12. Third, a hearing on removal forthwith is even more critical in this case as Defendant
Carollo has only accelerated and expanded his First Amendment retaliation campaign against
Plaintiffs.
13. Thus, every day that Carollo impermissibly remains in office as a City of Miami
Commissioner represents another day that he is capable of wielding unauthorized power to chill
the free speech and political association rights of every Miami resident.
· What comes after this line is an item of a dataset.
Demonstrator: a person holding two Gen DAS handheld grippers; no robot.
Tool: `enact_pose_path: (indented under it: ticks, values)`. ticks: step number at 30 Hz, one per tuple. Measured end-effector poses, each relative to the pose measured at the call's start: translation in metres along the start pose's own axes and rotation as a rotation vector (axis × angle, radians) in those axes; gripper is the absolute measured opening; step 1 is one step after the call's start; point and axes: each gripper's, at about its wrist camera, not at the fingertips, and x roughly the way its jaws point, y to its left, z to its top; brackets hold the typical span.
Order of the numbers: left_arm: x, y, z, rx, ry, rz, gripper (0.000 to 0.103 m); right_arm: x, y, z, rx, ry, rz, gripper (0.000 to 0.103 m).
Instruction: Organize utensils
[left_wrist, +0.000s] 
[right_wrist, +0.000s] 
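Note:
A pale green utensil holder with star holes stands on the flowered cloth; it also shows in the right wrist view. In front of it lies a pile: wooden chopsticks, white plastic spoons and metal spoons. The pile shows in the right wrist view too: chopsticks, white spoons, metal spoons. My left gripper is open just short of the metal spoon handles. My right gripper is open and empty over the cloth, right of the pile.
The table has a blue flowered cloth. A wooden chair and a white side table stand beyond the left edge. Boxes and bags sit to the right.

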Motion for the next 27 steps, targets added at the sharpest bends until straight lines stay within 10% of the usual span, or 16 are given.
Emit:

In other words, allowing
such a patent abuse of municipal authority to persist not only presents a direct threat to Plaintiffs
in this case, but also discourages other members of the public from similarly exercising their
constitutional rights in opposition to Carollo, causing widespread and irreparable harm to the
community in clear contravention of the foundational principles enshrined in the City of Miami
Charter and United States Constitution. See, e.g., Otto v. City of Boca Raton, Fla., 981 F.3d 854,
870 (11th Cir. 2020) (citing cases) (“‘[D]irect penalization’ of protected speech” by government
officials, . . . ‘for even minimal periods of time,’ constitutes a per se irreparable injury”).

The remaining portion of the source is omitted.